I don't think I would assume the free 'demo site' would be hosted on the beefiest offering available such that I could only do worse by self-hosting.


Without actually trying it out in a self-hosted scenario (and this is a non-trivial time investment to do), you don't know if that situation is because of the scale or some constant factors. The slowness could be because of thousands of projects hosted, or because of stupid interaction with git which slows down every single page. Until you try it for yourself, it could be either. (it seems to be the former mostly)


The load is probably more important than the server capabilities: I imagine gitlab.com is slow due to the sheer volume of access and the number of projects being hosted. Self-hosted instances aren't likely to a) allow random strangers to host stuff and b) attract a large population of such strangers.


Agree on this one. I know that hosted GL works much better, yet I have to remind myself about that every time in discussions, because I mostly used the hosted version for private projects.


My company tried to migrate to Gitlab.com and had to migrate back off after just a few days because of how awfully slow it is. It has soured our view even of the self-hosted option, and since we would probably need some of the EE features we don't really have a desire to try it out.


> I don't know if Allura has a SaaS service.

Sourceforge.net.


Installed.


2G on a self-hosted GitLab instance is good enough, try it!


Well, there's another comment here saying that Allura is even slower.


why is there ever more then one or anything?

it's competition, and that's always a good thing​,


Sure, but I'm not asking about the right to use it. I'm in a technical community where maybe someone can explain me why I should try it instead of going on with my company successful utilization of GitLab. I believe it must have some advantages and I'd like to know about them.

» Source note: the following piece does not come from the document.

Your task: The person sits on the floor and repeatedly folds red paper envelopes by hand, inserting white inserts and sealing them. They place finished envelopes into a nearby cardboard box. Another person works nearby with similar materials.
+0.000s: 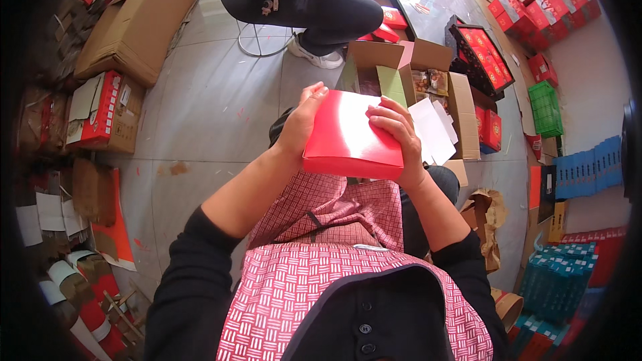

Aaaaand the UI is ugly like hell.

A combination of gitorious, sourceforge and the 90ths with a bit of modern dripplet over :D


I wouldn't say "ugly as hell", more like old-fashioned. I've seen much worse...


Not even a screenshot?

I don't have time to play around with this at the moment, but I don't think I would want to mess with something whose author didn't even bother to put a screenshot up for a product that requires you to jump through a lot of installation hoops like setting up docker server, etc.


If you click on the link saying "Allura's features" on the front page you're taken here: https://forge-allura.apache.org/p/allura/wiki/Features/ which has some screenshots.


Can't you click "Wiki" and see it in action? Beats a screenshot.


No, it doesn't beat a screenshot. Their purpose is totally different.

Screenshots (on a landing page) usually depict a view the creators think is important, and beautiful to show the visitors.

A wiki to a screenshot is like a man page to... A screenshot.

After having made a look at the tool though I understand why there is no screenshot. It is basically an uglier and slower version of gogs.


I think he means that the wiki is part of Allura, so it's more like a demo. You can try it directly, see here: https://forge-allura.apache.org/p/allura/git/ci/master/tree/


The comments on this page remind me why I've never posted any of my projects here.


Heh, any public internet forum will more likely come up with criticism than with new contributors.

In my opinion if you post your project here, it should realistically be for two reasons:

* you want to learn - in which case I think this HackerNews is probably better than the vast majority of internet forums

* you want to promote your project/product and probably have some financial end goal - again, it's probably a good idea to post here if you're at least a bit confident in your product


I'm extremely surprised to be honest.

I wonder if HN has always been like this.


this is one of the biggest TurboGears projects out there. loved it that they open sourced it.


not very alluring, the features are OK. but nothing you can't get on free tier elsewhere.